Comprou e não gostou? Lei te garante devolução em até sete dias sem ter que explicar nada; veja como
Comprar pela internet virou rotina no Brasil e, junto da praticidade, vem uma dúvida que ainda causa dor de cabeça para muita gente: posso devolver um produto só porque não gostei? A resposta é simples e está na lei: pode sim. O consumidor tem até sete dias para desistir da compra feita fora da loja física, sem dar qualquer explicação, com direito a reembolso total e frete pago pelo vendedor.
O chamado direito de arrependimento está previsto no Artigo 49 do Código de Defesa do Consumidor e vale para todo o país, incluindo compras por sites, marketplaces, WhatsApp, Instagram e até vendedores que trabalham por link de pagamento. A regra protege aqueles que compram sem ver o produto pessoalmente, algo cada vez mais comum.
O consumidor pode desistir da compra antes ou depois de receber o item, mesmo que ele esteja funcionando perfeitamente ou tenha sido adquirido em promoção. A loja não pode limitar a devolução a “troca por defeito”, muito menos impor “voucher” ou “crédito na loja”. O dinheiro deve voltar para o cliente no mesmo meio de pagamento usado na compra.
Outra obrigação legal que muita gente desconhece é que quem paga o envio de volta é o vendedor. Se o e-commerce tentar repassar o custo para o cliente, ele está cometendo uma prática abusiva. Além disso, o reembolso deve incluir produto, frete e qualquer taxa extra. Voucher só é permitido se o consumidor aceitar. Se a loja insistir, o cliente pode reclamar no Procon e até procurar a Justiça.
Como garantir seu direito
1 - Guarde prints, conversas e comprovantes.

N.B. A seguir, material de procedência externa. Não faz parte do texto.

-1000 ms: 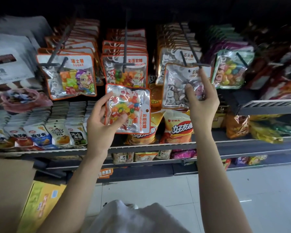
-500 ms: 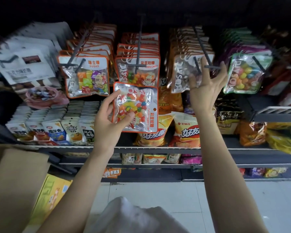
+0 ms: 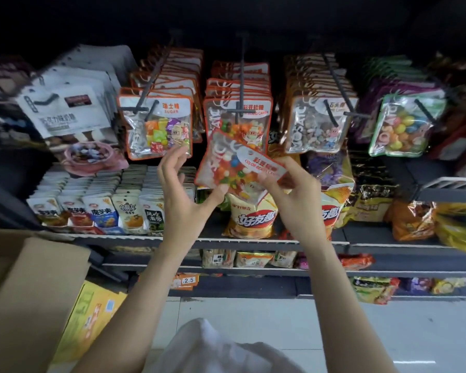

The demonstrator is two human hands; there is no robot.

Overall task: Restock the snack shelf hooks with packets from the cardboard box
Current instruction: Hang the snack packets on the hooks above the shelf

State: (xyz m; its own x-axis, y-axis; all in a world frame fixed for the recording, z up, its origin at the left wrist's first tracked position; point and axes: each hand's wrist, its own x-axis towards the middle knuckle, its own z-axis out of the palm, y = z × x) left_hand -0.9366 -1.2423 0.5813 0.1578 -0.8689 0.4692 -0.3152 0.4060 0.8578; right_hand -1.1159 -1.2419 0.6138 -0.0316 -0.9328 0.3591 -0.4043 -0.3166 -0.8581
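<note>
A clear, orange-edged packet of colour bean candy [image 3: 228, 168] hangs tilted in front of the shelf, just below the middle hook [image 3: 241, 84]. My left hand [image 3: 184, 199] touches its lower edge with the thumb, the other fingers spread loosely. My right hand [image 3: 293, 196] pinches the white label end of the packet. The middle hook carries a row of the same packets [image 3: 238, 114]. A corner of the cardboard box [image 3: 35, 289] shows at lower left.
Neighbouring hooks hold sugar candy packets [image 3: 159, 125], stone candy packets [image 3: 315, 125] and green-edged sweets [image 3: 404, 125]. Chip bags [image 3: 253, 216] and small snack packs [image 3: 102, 208] fill the shelf below. A yellow carton [image 3: 92, 316] lies by the box on the tiled floor.
My right hand left the stone candy hook and came down to pinch the bean packet's label end. The packet tilted, and my left hand's grip loosened to a thumb touch.
</note>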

2 - Faça o pedido de devolução por mensagem ou e-mail.
3 - Exija o frete custeado pela loja.
4 - Em caso de recusa, registre reclamação no Procon, presencialmente ou on-line.
Muitas empresas resolvem o problema assim que recebem a notificação oficial.
Quando vira indenização?
Se a loja negar devolução, ignorar mensagens, empurrar voucher ou tentar cobrar frete, pode ser condenada a pagar indenização por danos morais. Em Mato Grosso, decisões recentes já fixaram valores entre R$ 2 mil e R$ 8 mil, conforme o prejuízo e a insistência da empresa em descumprir a lei.